## [What is expected]
Write the data out again exactly, dropping any images it holds.

►

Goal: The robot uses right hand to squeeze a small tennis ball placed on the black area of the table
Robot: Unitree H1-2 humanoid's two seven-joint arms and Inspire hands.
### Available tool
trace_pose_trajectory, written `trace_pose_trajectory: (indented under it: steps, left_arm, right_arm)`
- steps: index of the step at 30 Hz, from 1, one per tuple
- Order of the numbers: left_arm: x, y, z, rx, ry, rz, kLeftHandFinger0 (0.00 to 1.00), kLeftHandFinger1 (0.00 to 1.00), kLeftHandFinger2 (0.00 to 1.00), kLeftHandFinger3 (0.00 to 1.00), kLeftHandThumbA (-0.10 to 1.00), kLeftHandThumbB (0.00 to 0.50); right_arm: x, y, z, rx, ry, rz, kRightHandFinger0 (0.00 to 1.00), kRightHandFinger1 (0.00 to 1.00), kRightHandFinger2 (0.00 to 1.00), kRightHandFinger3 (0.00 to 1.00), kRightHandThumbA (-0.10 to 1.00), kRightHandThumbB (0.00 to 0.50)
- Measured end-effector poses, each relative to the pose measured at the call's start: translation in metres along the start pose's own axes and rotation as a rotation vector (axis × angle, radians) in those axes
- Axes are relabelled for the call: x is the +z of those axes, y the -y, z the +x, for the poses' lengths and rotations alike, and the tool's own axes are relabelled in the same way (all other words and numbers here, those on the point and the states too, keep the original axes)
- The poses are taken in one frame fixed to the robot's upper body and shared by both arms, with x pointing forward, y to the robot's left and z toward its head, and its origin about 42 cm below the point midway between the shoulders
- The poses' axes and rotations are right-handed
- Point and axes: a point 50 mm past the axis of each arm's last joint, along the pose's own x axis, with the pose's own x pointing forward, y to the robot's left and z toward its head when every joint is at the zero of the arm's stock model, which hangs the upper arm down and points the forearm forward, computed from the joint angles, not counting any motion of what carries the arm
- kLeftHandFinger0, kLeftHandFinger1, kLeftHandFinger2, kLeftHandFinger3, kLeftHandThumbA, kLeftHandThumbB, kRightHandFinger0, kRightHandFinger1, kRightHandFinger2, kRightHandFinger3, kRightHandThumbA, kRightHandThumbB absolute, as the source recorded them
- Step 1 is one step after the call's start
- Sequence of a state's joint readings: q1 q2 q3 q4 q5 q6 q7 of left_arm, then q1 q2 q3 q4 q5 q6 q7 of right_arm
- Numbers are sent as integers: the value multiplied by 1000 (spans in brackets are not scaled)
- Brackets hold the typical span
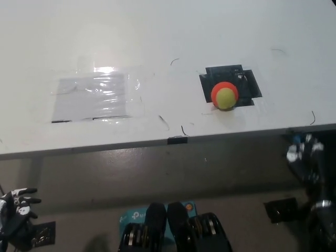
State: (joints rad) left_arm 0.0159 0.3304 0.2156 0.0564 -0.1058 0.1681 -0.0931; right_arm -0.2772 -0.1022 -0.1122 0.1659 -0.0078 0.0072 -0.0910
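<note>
One small tennis ball [225, 97] is seen on the black area [251, 84], likely light and springy. A wrap around its middle is advised. Right hand [304, 155] is held low, its state untellable; left hand [18, 206] is rested, spread.

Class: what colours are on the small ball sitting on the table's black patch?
The ball is yellow-green and orange, seen in the head view.

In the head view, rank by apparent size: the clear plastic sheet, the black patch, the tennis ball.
1. Clear plastic sheet, largest by far.
2. Black patch, partly hidden by the ball.
3. Tennis ball, smallest.
All lie on the white table at similar depth, so the order looks reliable.
</note>
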Motion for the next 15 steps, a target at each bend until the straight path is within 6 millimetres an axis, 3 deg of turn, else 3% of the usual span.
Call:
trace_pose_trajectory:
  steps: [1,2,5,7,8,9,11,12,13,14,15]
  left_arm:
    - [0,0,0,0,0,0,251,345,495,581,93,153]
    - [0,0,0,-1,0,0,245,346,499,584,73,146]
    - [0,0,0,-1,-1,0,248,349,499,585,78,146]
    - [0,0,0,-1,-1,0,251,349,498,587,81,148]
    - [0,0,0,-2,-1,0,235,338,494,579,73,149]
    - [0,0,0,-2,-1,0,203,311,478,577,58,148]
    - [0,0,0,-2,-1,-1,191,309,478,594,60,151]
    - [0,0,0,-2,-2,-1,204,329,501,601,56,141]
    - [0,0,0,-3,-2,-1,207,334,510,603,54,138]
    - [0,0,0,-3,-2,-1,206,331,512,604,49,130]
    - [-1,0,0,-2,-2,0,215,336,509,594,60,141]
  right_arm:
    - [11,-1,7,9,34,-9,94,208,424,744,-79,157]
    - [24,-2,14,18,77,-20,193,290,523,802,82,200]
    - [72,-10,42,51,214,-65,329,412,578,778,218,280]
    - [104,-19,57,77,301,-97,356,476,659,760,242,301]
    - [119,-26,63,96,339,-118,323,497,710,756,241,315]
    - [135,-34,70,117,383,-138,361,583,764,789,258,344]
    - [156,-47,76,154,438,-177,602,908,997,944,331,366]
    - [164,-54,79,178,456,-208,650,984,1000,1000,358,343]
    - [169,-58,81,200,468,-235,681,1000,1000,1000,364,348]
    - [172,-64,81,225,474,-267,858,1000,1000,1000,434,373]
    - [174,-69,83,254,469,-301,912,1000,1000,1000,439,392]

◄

## [Result for this task]
Goal: The robot uses right hand to squeeze a small tennis ball placed on the black area of the table
Robot: Unitree H1-2 humanoid's two seven-joint arms and Inspire hands.
### Available tool
trace_pose_trajectory, written `trace_pose_trajectory: (indented under it: steps, left_arm, right_arm)`
- steps: index of the step at 30 Hz, from 1, one per tuple
- Order of the numbers: left_arm: x, y, z, rx, ry, rz, kLeftHandFinger0 (0.00 to 1.00), kLeftHandFinger1 (0.00 to 1.00), kLeftHandFinger2 (0.00 to 1.00), kLeftHandFinger3 (0.00 to 1.00), kLeftHandThumbA (-0.10 to 1.00), kLeftHandThumbB (0.00 to 0.50); right_arm: x, y, z, rx, ry, rz, kRightHandFinger0 (0.00 to 1.00), kRightHandFinger1 (0.00 to 1.00), kRightHandFinger2 (0.00 to 1.00), kRightHandFinger3 (0.00 to 1.00), kRightHandThumbA (-0.10 to 1.00), kRightHandThumbB (0.00 to 0.50)
- Measured end-effector poses, each relative to the pose measured at the call's start: translation in metres along the start pose's own axes and rotation as a rotation vector (axis × angle, radians) in those axes
- Axes are relabelled for the call: x is the +z of those axes, y the -y, z the +x, for the poses' lengths and rotations alike, and the tool's own axes are relabelled in the same way (all other words and numbers here, those on the point and the states too, keep the original axes)
- The poses are taken in one frame fixed to the robot's upper body and shared by both arms, with x pointing forward, y to the robot's left and z toward its head, and its origin about 42 cm below the point midway between the shoulders
- The poses' axes and rotations are right-handed
- Point and axes: a point 50 mm past the axis of each arm's last joint, along the pose's own x axis, with the pose's own x pointing forward, y to the robot's left and z toward its head when every joint is at the zero of the arm's stock model, which hangs the upper arm down and points the forearm forward, computed from the joint angles, not counting any motion of what carries the arm
- kLeftHandFinger0, kLeftHandFinger1, kLeftHandFinger2, kLeftHandFinger3, kLeftHandThumbA, kLeftHandThumbB, kRightHandFinger0, kRightHandFinger1, kRightHandFinger2, kRightHandFinger3, kRightHandThumbA, kRightHandThumbB absolute, as the source recorded them
- Step 1 is one step after the call's start
- Sequence of a state's joint readings: q1 q2 q3 q4 q5 q6 q7 of left_arm, then q1 q2 q3 q4 q5 q6 q7 of right_arm
- Numbers are sent as integers: the value multiplied by 1000 (spans in brackets are not scaled)
- Brackets hold the typical span
State: (joints rad) left_arm 0.0159 0.3304 0.2156 0.0564 -0.1058 0.1681 -0.0931; right_arm -0.2772 -0.1022 -0.1122 0.1659 -0.0078 0.0072 -0.0910
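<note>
One small tennis ball [225, 97] is seen on the black area [251, 84], likely light and springy. A wrap around its middle is advised. Right hand [304, 155] is held low, its state untellable; left hand [18, 206] is rested, spread.

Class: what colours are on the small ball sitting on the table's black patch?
The ball is yellow-green and orange, seen in the head view.

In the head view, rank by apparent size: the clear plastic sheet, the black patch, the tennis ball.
1. Clear plastic sheet, largest by far.
2. Black patch, partly hidden by the ball.
3. Tennis ball, smallest.
All lie on the white table at similar depth, so the order looks reliable.
</note>
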Motion for the next 15 steps, a target at each bend until the straight path is within 6 millimetres an axis, 3 deg of turn, else 3% of the usual span.
Call:
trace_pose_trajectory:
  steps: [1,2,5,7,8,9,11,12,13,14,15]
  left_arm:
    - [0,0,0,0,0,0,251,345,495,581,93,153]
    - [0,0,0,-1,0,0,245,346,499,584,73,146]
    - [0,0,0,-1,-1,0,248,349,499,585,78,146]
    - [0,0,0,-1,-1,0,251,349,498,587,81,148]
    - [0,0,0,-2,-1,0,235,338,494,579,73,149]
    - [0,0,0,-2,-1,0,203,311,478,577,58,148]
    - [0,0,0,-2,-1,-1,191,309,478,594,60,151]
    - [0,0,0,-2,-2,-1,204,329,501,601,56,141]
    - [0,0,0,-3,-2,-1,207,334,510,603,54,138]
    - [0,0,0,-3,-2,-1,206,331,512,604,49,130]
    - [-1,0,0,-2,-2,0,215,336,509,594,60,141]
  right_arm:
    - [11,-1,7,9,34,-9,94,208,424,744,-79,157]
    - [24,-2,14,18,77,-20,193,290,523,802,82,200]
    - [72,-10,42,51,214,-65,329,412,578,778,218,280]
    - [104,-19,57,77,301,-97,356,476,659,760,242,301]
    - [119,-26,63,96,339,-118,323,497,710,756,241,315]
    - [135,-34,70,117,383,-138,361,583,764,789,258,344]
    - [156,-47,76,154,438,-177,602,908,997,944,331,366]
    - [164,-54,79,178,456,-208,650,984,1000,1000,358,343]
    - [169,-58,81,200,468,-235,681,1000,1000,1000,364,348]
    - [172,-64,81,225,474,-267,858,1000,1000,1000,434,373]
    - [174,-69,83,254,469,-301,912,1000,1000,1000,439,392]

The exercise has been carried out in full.